Dans un document éducatif confectionné à l’occasion de la fête de Hanoucca par l’aumônerie générale de Tsahal, les soldats ont pu découvrir une carte postale de Jérusalem sur laquelle le Dôme du rocher est effacé du paysage. Maladresse ou volonté délibérée de rayer toute trace de présence musulmane dans cette ville ?

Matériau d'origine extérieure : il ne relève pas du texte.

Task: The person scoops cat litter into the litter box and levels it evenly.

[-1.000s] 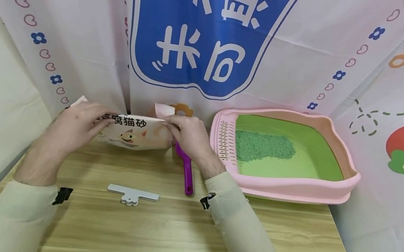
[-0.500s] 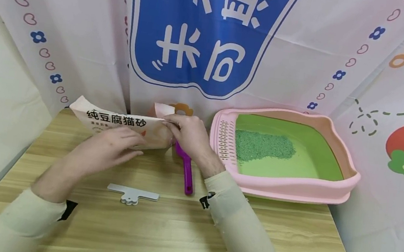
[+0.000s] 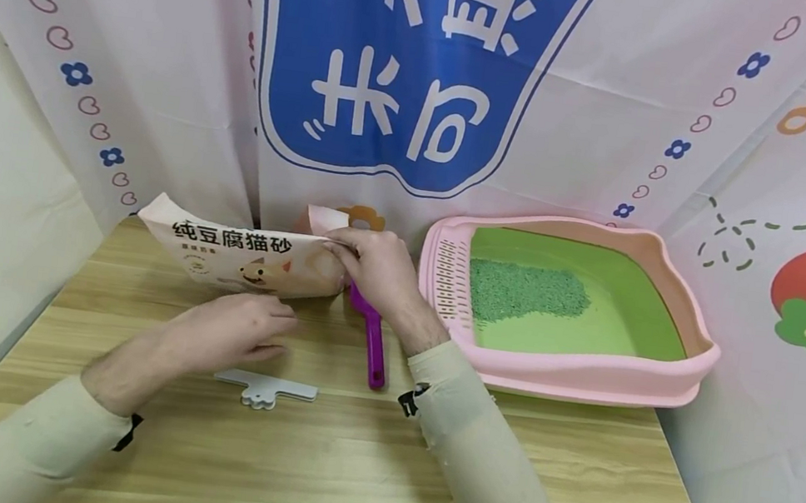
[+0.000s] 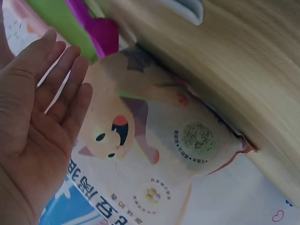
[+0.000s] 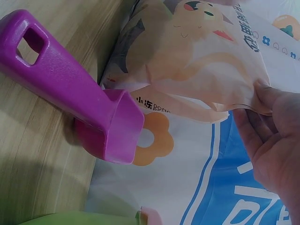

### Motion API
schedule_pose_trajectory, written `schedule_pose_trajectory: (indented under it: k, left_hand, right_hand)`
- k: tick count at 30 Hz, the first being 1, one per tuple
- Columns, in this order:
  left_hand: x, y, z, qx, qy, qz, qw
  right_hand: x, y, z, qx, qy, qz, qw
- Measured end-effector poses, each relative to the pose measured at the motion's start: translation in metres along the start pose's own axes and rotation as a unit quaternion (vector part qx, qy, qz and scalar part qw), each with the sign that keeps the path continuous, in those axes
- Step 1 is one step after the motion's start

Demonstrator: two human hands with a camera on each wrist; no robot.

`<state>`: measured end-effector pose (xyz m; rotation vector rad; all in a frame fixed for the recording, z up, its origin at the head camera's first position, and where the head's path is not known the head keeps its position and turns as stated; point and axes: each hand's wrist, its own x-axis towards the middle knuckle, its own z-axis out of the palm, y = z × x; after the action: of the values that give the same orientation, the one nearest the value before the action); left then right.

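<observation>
A cat litter bag [image 3: 221, 254] with a printed cat face stands at the back left of the table. My right hand [image 3: 378, 274] pinches its top right corner between thumb and fingers, which the right wrist view also shows at the bag's edge [image 5: 255, 93]. My left hand [image 3: 230, 331] is in front of the bag, over the table, its fingers extended and holding nothing. Just below those fingers lies a pale grey bag clip [image 3: 273, 388]. Under my right wrist, a purple litter scoop [image 3: 374, 349] lies with its handle toward me; its head shows in the right wrist view.
A pink-rimmed litter box [image 3: 576, 378] with a green base stands at the right, green litter pellets [image 3: 526, 296] heaped on its left side. Behind everything hangs a printed cloth [image 3: 573, 155]. The wooden table [image 3: 315, 476] extends toward me.
My left hand has let go of the bag's top left and come down toward the clip, uncovering the bag's printed front. My right hand keeps its pinch on the corner.
</observation>
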<state>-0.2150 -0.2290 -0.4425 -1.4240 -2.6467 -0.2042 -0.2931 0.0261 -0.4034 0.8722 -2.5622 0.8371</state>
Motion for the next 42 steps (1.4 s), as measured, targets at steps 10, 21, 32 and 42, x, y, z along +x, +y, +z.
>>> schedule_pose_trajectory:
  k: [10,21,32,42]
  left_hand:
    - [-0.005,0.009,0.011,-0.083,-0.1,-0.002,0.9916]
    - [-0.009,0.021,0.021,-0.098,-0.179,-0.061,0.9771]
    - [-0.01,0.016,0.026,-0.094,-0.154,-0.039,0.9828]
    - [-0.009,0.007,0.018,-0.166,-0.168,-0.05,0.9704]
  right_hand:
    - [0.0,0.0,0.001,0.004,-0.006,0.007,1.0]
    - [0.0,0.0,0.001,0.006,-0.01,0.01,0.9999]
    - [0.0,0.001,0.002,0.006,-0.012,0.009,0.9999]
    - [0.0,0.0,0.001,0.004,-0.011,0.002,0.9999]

La religion et l’histoire ont souvent été des instruments efficaces pour forger des projets politiques. La fête de Hanoucca en est un bel exemple. Tant chez les Juifs les plus laïques que chez les religieux, cette fête est célébrée comme l’expression de la résistance juive contre l’oppression. Dans le matériel éducatif que l’aumônerie générale de l’armée israélienne a adressé aux soldats à l’occasion de Hanoucca, l’héroïsme juif était illustré d’une manière atypique et curieuse : une photo de Jérusalem sur laquelle le Dôme du rocher (Mosquée d’Omar) a disparu.

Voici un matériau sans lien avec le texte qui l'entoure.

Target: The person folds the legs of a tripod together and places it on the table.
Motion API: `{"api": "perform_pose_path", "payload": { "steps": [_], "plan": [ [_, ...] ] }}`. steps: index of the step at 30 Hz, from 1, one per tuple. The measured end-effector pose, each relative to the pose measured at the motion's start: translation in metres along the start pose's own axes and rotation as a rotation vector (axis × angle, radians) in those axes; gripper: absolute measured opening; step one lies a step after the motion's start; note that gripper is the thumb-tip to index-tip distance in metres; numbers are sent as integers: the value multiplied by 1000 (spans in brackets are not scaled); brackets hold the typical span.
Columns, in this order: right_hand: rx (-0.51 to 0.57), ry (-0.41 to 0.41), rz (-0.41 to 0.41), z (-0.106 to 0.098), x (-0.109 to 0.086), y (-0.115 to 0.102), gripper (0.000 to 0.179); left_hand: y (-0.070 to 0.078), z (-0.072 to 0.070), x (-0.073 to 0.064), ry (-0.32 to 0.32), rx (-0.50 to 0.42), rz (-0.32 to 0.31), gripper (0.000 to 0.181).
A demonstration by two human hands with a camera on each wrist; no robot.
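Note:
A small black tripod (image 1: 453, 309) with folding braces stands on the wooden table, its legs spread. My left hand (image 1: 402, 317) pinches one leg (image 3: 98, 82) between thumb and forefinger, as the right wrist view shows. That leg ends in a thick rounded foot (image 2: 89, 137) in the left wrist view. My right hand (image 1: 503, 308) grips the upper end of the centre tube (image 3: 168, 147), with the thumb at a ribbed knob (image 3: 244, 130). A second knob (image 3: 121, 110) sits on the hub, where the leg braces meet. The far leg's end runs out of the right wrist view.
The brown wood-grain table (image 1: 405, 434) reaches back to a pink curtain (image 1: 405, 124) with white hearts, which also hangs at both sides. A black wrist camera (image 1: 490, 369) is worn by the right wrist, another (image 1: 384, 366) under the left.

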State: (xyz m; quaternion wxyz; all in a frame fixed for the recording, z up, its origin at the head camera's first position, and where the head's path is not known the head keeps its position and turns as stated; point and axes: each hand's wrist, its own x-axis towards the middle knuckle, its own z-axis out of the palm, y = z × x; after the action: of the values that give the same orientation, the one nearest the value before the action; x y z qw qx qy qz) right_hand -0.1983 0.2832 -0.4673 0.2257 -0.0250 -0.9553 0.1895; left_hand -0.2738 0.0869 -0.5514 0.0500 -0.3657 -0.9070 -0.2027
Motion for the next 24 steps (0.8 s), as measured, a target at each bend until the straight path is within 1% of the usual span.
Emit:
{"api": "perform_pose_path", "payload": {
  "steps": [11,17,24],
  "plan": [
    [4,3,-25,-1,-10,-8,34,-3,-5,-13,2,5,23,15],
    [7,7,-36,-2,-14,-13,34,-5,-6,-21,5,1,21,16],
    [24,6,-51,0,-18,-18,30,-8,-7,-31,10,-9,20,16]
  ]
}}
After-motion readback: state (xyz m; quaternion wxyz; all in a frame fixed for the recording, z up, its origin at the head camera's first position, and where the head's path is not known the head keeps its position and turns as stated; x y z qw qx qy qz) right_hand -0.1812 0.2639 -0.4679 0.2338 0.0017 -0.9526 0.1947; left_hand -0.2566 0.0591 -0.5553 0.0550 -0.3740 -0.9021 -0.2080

En réponse aux réactions d’indignation, le porte-parole du Grand rabbin de l’armée tenait à préciser qu’il s’agissait simplement d’illustrer Jérusalem à l’époque du Second temple, période pendant laquelle les mosquées n’existaient pas encore ! Comment se fait-il alors que cette photo montre les fidèles juifs rassemblés devant le Mur des lamentations dans sa configuration actuelle ? Pas de commentaires supplémentaires.
Symboles très forts
Dans le climat actuel, il est difficile de ne pas lier cette initiative regrettable à la volonté des milieux nationalistes religieux de faire de Jérusalem une ville où toute trace palestinienne aurait disparu. Et pour mieux préparer les mentalités, pourquoi ne pas commencer par des petites choses comme des cartes postales ou des images qu’on distribue aux soldats ?
L’armée peut se réfugier derrière des arguments « historiques », mais personne n’ignore que Jérusalem et son histoire sont chargées de symboles très forts pour les Juifs et pour les musulmans. Si bien que le sujet est explosif. Par le passé, des initiatives aussi anodines en apparence ont provoqué des crises graves dans cette ville paradoxalement symbole de paix.
Alors que dans certains milieux juifs de diaspora, on s’indigne à juste titre qu’Israël ne soit pas mentionné sur les cartes du Proche-Orient diffusées par des organisations syndicales ou la presse, on peut regretter que des pratiques de ce type existent aussi côté israélien.
Il existe malgré tout des rabbins ulcérés par le positionnement idéologique de l’aumônerie générale de Tsahal. Cet incident ne sera pas le dernier et il ne fait qu’illustrer la radicalisation du monde religieux qui bénéficie malheureusement de l’indulgence de la classe politique israélienne.